1 The clinical trials used to assess the efficacy of these new DAAs were not designed to assess response-guided
therapy using the less selleck than lower limit of quantification [LLOQ] cutoff. However, a viremia below the LLOQ, but with detectable amounts of virus, clearly indicates that peripheral clearance has not occurred and, by implication, that replicating virus is still present in the liver. The endpoint for the LLOQ for most clinical trials is 25 IU/mL (1.39 log10). The reduction in the sustained virological response (SVR) rate between those patients that have a viremia less than the LLOQ and those that have no detectable viremia clearly indicates that lack of peripheral suppression is still a good surrogate for persistence. No assay currently available detects HCV down to a level of 0.001 IU/mL, as outlined in
Figure 1 of Harrington et al.1 We have assessed the decreasing confidence interval (CI) associated with HCV reverse-transcriptase polymerase chain reaction (RT-PCR) on a panel of characterized HCV genotype Proteasome inhibitor 1b samples (100, 37, 10, 3.7, 1, 0.37, and 0.04 IU/mL; AcroMetrix; Invitrogen, Carlsbad, CA). The test platform was the Roche AmpliPrep and TaqMan 48 (Roche Molecular Diagnostics, Pleasanton, CA). Tests were replicated between 13 and 25 times. A 100% hit rate was achieved for the 100- and 37-IU/mL samples. A 95% CI was achieved at 9.914 (range, 5.737-26.578; n = 13). Probit analysis yielded a 60% hit rate at 2.624 IU/mL (95% CI: 1.782-4.241) and a 40% hit rate MCE at 1.564 IU/mL (95% CI: 1.011-2.322). The assay did not yield detectable RNA for the 0.37 and 0.04 IU/mL samples (n = 25 and n = 18, respectively). We agree with Harrington et al.’s suggestion that validated cut-off LLOD points with appropriate CIs are applicable to the provision of optimal care and maximizing of SVR rates.
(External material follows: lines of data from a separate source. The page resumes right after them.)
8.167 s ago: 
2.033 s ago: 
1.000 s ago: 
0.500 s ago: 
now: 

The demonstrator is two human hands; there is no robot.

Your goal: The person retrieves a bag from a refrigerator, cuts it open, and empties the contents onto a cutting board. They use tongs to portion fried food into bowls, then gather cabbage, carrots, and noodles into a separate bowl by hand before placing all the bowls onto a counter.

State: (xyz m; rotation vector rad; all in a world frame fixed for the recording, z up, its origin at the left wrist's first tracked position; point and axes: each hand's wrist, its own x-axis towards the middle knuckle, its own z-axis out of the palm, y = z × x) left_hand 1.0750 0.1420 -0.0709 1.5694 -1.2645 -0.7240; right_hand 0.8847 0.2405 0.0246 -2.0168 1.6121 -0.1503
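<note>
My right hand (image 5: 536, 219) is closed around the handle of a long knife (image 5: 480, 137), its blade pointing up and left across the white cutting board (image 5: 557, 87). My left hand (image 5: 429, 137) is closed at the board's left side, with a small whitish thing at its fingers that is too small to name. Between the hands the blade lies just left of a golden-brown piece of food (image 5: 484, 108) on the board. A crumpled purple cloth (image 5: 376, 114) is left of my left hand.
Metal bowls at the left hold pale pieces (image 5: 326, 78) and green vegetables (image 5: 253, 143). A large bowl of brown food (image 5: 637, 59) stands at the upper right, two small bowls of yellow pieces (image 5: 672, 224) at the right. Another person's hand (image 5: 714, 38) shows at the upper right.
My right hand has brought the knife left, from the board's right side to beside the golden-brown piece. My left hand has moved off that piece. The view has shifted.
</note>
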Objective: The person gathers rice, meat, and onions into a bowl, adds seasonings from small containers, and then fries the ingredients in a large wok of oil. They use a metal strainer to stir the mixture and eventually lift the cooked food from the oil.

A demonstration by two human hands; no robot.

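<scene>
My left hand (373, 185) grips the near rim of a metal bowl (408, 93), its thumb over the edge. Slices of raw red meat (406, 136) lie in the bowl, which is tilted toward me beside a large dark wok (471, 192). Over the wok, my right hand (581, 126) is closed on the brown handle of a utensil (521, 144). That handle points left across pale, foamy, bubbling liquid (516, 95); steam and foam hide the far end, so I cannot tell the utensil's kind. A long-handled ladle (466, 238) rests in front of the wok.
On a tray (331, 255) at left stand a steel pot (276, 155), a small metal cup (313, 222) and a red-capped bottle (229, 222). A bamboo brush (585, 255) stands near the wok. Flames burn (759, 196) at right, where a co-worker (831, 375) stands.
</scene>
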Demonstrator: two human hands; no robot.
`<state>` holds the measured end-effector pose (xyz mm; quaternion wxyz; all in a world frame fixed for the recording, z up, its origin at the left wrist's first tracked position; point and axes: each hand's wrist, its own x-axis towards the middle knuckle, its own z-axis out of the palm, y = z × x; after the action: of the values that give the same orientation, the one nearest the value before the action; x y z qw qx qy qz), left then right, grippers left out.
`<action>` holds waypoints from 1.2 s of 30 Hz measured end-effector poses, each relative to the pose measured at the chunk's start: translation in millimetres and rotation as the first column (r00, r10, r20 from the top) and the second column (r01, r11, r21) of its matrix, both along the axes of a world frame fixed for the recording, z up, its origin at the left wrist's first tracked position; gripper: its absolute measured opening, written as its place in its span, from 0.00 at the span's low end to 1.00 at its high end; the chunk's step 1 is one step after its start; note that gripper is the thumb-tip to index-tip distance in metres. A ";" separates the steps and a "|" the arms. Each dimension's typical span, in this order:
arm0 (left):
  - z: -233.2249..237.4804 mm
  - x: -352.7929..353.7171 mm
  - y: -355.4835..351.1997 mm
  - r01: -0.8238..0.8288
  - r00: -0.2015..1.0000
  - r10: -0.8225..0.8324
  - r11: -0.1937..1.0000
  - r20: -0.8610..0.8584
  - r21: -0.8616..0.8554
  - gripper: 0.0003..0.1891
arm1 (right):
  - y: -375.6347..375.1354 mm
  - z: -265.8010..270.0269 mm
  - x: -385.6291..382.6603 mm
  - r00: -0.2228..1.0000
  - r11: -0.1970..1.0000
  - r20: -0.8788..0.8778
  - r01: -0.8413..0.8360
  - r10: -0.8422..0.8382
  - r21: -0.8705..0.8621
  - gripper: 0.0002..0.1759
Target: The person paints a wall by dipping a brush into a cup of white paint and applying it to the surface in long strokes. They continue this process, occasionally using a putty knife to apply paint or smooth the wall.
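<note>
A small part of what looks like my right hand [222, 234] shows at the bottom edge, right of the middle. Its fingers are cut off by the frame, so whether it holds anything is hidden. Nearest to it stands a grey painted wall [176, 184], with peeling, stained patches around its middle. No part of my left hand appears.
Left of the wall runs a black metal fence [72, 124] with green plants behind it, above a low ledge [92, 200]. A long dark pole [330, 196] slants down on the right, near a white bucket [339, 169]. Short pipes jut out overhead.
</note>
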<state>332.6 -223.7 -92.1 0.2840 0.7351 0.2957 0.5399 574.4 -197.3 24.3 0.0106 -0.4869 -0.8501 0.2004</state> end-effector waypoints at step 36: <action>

An understanding of the decline in CIs surely makes the
assessment of end-of-treatment detectable (but below the LLOQ) results as false positives too convenient an explanation.1 These transient viremias may be somewhat inconvenient to explain, but perhaps our understanding of the natural history of HCV infection in the context of DAAs is insufficient to simply overlook the possibility that these transient viremias represent detectable and real virus. It is important that we are mindful of the caveats associated with any molecular platform and that any detectable viremia, in the context of DAA therapy, indicates, primarily, incomplete clearance of the virus from the target organ and, secondarily, that the nonrepeatable positive may be a casualty of decreasing CIs, rather than a false positive. Kathleen O’sullivan M.Sc.*, John Levis M.Sc., Kevin Hegarty M.Sc., Orla Crosbie M.D., Elizabeth Kenny-Walsh M.D., Liam J. Fanning P h.D.